“A question that I get asked a lot is, ‘What is the best way to reduce stress and to reduce it really fast?’ The best thing that I can offer to you, and the best thing that yoga offers, is the breath.” - MaryJoanna Grisso, Yoga Expert
We brought in yoga expert MaryJoanna Grisso to give you the best exercises out there to boost your energy, get you through the 3 p.m. wall without caffeine, and decrease your stress, all from the comfort of your office. Try two of her favorite Pranayama sequences below and her Mini Sun Salutation.
(in Hindu yoga) the regulation of the breath through certain techniques and exercises.
when you need a little boost
All you need is a bit of room for your arms and some space between you and your desk and you’re ready to flow. Be sure to attach your breath to the movement as breath allows your body to relax and your mind to quiet.
Decreases your stress.
Boosts your energy.
Opens up your hips.
Stretches out your neck and legs from sitting all day.
Relieves tension and tightness in the lower back.
Stand with your feet directly under your hips. As you inhale, lift your hands up overhead and bring them into a prayer position.
As you exhale, forward fold over your legs, bending at the knees. Allow yourself to melt fully over.
Take a few breaths there, slowly shaking your head side to side and swaying your hips back and forth.
On your next inhale, find a halfway lift. Your arms can either dangle in front of you or touch your shins. Find a nice flat back position and elongate the spine. Take a few breaths in this position.
As you exhale, fold forward once more while dropping the head and elongating the neck and spine.
On your inhale, press your feet into the floor and lift all the way up and through to stand. You can repeat this sequence as many times as you’d like.
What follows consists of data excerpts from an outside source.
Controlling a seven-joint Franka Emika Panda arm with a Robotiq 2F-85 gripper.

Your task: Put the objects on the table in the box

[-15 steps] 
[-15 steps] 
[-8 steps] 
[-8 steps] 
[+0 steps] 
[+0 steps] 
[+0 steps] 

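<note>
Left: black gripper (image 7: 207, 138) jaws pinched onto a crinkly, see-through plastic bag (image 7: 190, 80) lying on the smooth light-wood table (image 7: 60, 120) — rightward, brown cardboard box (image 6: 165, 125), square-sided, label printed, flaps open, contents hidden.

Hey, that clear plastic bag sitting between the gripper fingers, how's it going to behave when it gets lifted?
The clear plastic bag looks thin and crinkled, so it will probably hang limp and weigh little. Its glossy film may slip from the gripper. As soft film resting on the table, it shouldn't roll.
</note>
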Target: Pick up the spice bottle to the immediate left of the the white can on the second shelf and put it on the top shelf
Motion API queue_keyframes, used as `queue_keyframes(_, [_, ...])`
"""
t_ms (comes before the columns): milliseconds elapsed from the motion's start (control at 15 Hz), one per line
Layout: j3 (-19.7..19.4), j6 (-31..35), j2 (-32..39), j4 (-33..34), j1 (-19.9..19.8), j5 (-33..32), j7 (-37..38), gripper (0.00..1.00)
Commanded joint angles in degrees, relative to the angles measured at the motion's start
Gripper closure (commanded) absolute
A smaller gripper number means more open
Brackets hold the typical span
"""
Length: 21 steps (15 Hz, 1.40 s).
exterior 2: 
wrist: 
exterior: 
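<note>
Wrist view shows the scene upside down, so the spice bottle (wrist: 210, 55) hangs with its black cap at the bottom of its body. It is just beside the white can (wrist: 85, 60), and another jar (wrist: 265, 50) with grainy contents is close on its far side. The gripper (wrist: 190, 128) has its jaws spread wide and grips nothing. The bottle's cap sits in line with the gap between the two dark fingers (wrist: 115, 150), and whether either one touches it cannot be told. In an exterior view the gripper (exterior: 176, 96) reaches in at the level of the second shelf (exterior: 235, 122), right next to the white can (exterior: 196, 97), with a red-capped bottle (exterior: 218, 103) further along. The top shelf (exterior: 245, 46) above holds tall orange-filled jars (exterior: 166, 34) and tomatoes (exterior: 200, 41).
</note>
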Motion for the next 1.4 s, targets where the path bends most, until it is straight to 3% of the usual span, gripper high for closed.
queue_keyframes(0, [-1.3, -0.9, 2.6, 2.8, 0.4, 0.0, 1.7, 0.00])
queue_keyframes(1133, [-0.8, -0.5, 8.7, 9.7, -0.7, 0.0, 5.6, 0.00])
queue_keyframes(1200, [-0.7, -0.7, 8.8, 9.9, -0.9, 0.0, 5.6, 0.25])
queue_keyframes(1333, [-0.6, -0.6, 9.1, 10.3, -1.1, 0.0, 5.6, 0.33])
curb the 3pm crash, hold the coffee
This pranayama is called Bhastrika, or Bellows Breath. It is a vigorous, dynamic, breath which strengthens the nervous system, increases physical vitality, and enhances clarity of mind, by bringing oxygen to the brain and bringing mobility to the spine. This is an excellent sequence for when you’re hitting a wall at the office and need a little boost in your day. Some say this Pranayama exercise is equivalent to drinking a cup of coffee by bringing oxygen to your brain and stretching your spine at the same time.
Boosts your energy.
Strengthens your nervous system.
Increases your physical vitality.
Enhances your clarity of mind.
Stretches out your spine.
To prepare, take a big inhale in. Send your breath out through a little tube and feel how strong that breath needs to be when you exhale.
For the exercise, when you breathe out, you’ll keep your lips closed, but you’ll keep the idea of that nice strong exhale.
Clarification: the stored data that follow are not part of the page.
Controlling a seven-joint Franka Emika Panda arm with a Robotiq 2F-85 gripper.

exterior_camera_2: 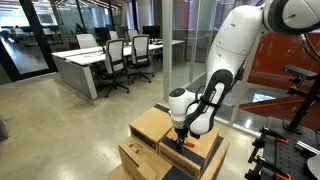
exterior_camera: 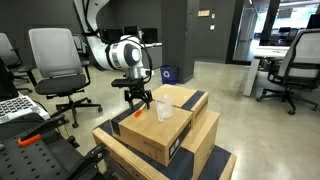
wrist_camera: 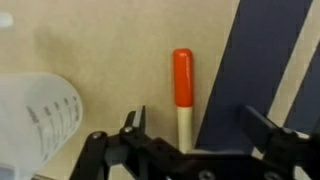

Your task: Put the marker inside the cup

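Note:
The marker (wrist_camera: 182, 75) has a red-orange cap and a pale body. It lies flat on the cardboard box top (wrist_camera: 110, 50). My gripper (wrist_camera: 193, 118) is open just above it, and the marker's lower end sits between the fingers, nearer the left finger (wrist_camera: 136, 120). Nothing is gripped. The clear cup (wrist_camera: 40, 120) stands on the same box to the left of the gripper. In an exterior view the gripper (exterior_camera: 138, 98) hangs over the marker (exterior_camera: 137, 115), with the cup (exterior_camera: 163, 110) beside it. The gripper (exterior_camera_2: 180, 135) also shows from behind the arm.
A dark tape band (wrist_camera: 255, 60) runs along the box top right of the marker. More cardboard boxes (exterior_camera: 170, 150) are stacked under and around this one. Office chairs (exterior_camera: 58, 65) and black equipment (exterior_camera: 30, 150) stand nearby on the concrete floor.

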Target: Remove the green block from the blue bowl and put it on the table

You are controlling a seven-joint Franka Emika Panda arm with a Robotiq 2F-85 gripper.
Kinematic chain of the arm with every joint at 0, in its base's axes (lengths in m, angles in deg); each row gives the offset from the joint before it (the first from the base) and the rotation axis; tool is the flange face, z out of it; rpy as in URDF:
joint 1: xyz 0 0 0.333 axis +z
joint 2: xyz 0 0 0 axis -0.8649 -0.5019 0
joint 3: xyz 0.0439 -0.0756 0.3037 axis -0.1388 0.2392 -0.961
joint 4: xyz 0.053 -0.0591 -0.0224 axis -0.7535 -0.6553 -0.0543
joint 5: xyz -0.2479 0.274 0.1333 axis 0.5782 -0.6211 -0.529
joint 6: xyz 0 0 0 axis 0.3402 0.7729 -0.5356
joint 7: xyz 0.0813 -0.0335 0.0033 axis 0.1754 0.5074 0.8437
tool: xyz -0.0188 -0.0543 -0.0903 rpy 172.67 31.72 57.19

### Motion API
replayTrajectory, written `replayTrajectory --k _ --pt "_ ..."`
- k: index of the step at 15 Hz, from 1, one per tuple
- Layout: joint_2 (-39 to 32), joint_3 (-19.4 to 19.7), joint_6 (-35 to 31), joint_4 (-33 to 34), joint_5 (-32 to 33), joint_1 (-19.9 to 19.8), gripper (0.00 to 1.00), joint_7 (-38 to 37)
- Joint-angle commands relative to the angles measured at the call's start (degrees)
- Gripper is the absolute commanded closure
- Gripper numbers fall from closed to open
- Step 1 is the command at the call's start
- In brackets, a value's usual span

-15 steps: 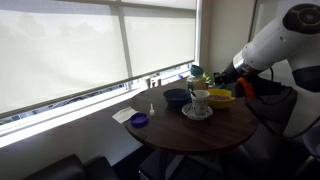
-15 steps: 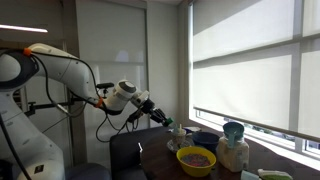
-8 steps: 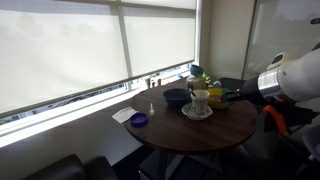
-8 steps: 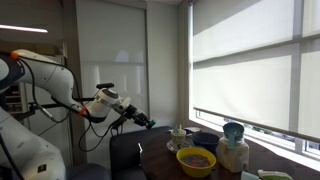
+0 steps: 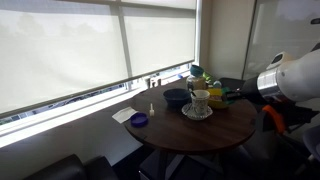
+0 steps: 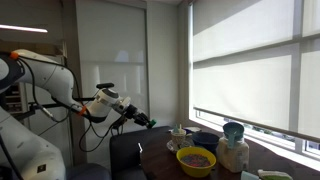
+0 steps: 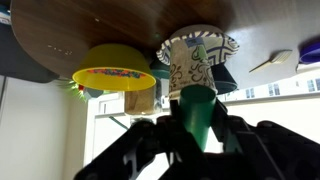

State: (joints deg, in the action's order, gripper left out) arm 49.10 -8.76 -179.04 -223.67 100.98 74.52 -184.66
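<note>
Only markings: a dark scribbled pattern on the white cup (image 7: 195,62), too blurred to read as words. Wrist view upside down, with the round brown table (image 7: 90,25) along the top. On that table: the patterned cup on a matching saucer (image 7: 228,45), a yellow bowl (image 7: 118,76) just beside it with multicoloured bits inside, a pale spoon (image 7: 272,62) farther along, and a flat blue-purple dish (image 7: 308,52) at the frame edge. In an exterior view, brownish-red contents in the yellow bowl and, behind it, the navy blue bowl (image 6: 205,139), its inside hidden from that angle. Gripper (image 7: 200,128) clamped on the green block (image 7: 198,105), pinched between the two dark fingers (image 7: 232,130). Block therefore up in the air, off the table, out past its edge and well apart from the blue bowl. Likewise in an exterior view: gripper (image 6: 146,122) hanging beyond the table rim, with a speck of green at its tip.
</note>
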Motion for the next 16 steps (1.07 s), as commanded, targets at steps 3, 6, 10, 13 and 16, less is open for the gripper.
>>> replayTrajectory --k 3,6,10,13,16 --pt "-5.53 -7.26 8.16 2.44 12.51 -1.85 0.92 -8.12" --pt "-10.36 -9.65 14.18 2.48 22.82 -0.90 0.91 -15.51" --pt "-20.22 -6.96 17.52 3.99 32.18 1.18 0.91 -21.39" --pt "-19.36 -4.33 16.03 2.30 31.54 3.75 0.67 -19.55" --pt "-23.01 -3.74 15.69 3.87 32.72 4.17 0.67 -19.68"
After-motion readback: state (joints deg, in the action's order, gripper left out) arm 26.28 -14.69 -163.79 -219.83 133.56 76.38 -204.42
Add your breath to movement. With each quick inhale, you’ll find a small arch in your back. With each exhale, you’ll have a rounding of the spine, as the belly button draws inward towards the spine. You’ll move through each breath quickly, with strong inhales and exhales.
Close your eyes and allow your head to become gently involved in the motion.
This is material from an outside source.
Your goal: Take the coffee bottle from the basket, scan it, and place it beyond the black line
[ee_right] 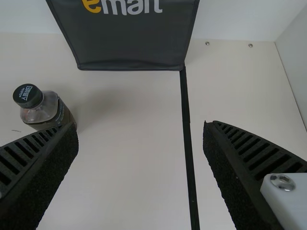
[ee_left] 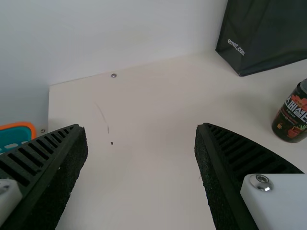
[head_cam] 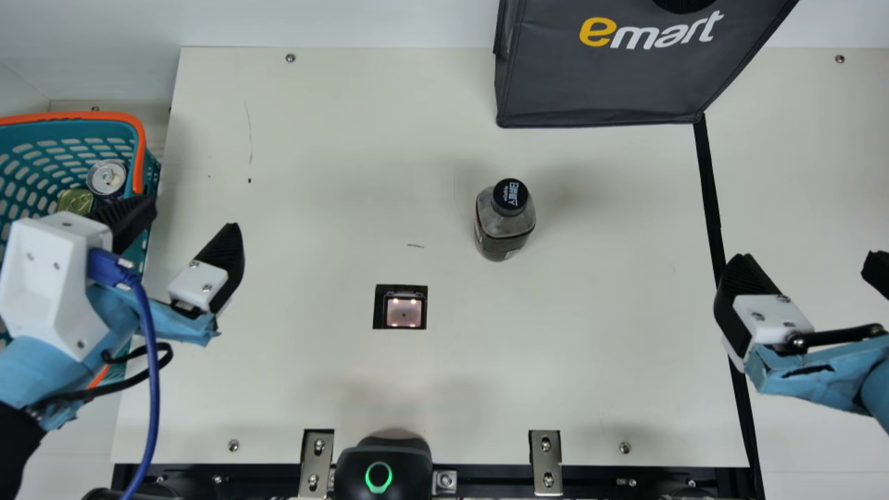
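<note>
Well, I count one coffee bottle (head_cam: pixel 505 226), standing upright on the counter (head_cam: pixel 333 389). It has one black cap, and in the left wrist view its dark label carries white lettering and red pictures. One black line (head_cam: pixel 707 180) runs from a corner of one dark bag (head_cam: pixel 597 83) towards my side of the counter; the bottle is left of it, on the same side as the one scanner window (head_cam: pixel 404 316), whose square shows four small bright spots.

I have two end effectors. My left end effector (head_cam: pixel 194 212) stands wide, its two ribbed fingers well apart, one over the side of the basket (head_cam: pixel 151 179) and the other over the counter. My right end effector (head_cam: pixel 809 262) is wide too, with its two fingers on either side of the black line in the right wrist view.

I can make out two cans in that one teal basket: a silver-topped can (head_cam: pixel 107 177) and a gold-topped can (head_cam: pixel 75 201). At the counter's near edge sit two metal brackets (head_cam: pixel 316 462) and one black device (head_cam: pixel 382 458) with a single green ring.
</note>
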Robot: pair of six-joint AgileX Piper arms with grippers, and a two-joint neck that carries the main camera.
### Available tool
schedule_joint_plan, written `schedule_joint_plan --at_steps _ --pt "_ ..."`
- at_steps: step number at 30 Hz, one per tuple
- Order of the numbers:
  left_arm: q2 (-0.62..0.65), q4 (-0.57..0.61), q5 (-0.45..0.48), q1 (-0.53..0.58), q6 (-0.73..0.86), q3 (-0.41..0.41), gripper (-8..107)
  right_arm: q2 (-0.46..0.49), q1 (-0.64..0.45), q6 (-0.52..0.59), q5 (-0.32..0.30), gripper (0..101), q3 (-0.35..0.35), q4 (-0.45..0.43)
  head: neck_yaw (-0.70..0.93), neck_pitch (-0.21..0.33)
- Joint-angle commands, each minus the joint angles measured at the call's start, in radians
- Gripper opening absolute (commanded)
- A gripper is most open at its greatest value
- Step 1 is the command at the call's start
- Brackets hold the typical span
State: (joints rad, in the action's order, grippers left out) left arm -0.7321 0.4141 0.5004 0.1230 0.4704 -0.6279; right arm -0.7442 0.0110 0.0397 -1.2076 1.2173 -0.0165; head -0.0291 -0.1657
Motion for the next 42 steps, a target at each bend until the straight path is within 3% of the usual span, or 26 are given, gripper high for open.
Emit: schedule_joint_plan --at_steps 1,25,42 --pt "0.011 -0.002 0.005 -0.008 -0.007 0.004 90 0.0 0.0 0.0 0.0 91 0.0 0.0 0.002 0.027" --pt "0.096 -0.091 0.046 -0.058 -0.107 0.038 90 0.0 0.0 0.0 0.0 91 0.0 0.0 0.002 0.027" --pt "0.096 -0.092 0.048 -0.058 -0.107 0.037 90 0.0 0.0 0.0 0.0 91 0.0 0.0 0.002 0.027"
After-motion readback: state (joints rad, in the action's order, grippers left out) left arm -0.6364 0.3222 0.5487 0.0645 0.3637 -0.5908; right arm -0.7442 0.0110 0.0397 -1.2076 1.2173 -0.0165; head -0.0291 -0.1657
When you’ve finished 30 pulses, inhale all the way in, gently bring your chin towards your heart, and hold the breath for about 8 counts. After 8 counts, drop the shoulders and exhale deeply through your mouth.
Breath naturally for a few breaths and repeat the sequence once or twice more for an extra boost of energy.
This is a simple Pranayama exercise that only requires you and your breath. The more we inhale and exhale, the more our brain signals our body that it can relax. The next time you have a huge presentation or are feeling overwhelmed, try taking a minute or two to sit and breathe.
Decreases your stress.
Sends oxygen to your brain.
Find a comfortable place where you can sit, close your eyes, and maybe even throw on those fancy new headphones and put on some gentle music. Allow yourself to bring attention to your breath.
Inhale with closed lips for 4 counts. Exhale with closed lips for 8 counts. Try to keep your focus on your breath, letting other thoughts go as quickly as they come. Repeat as many times as necessary.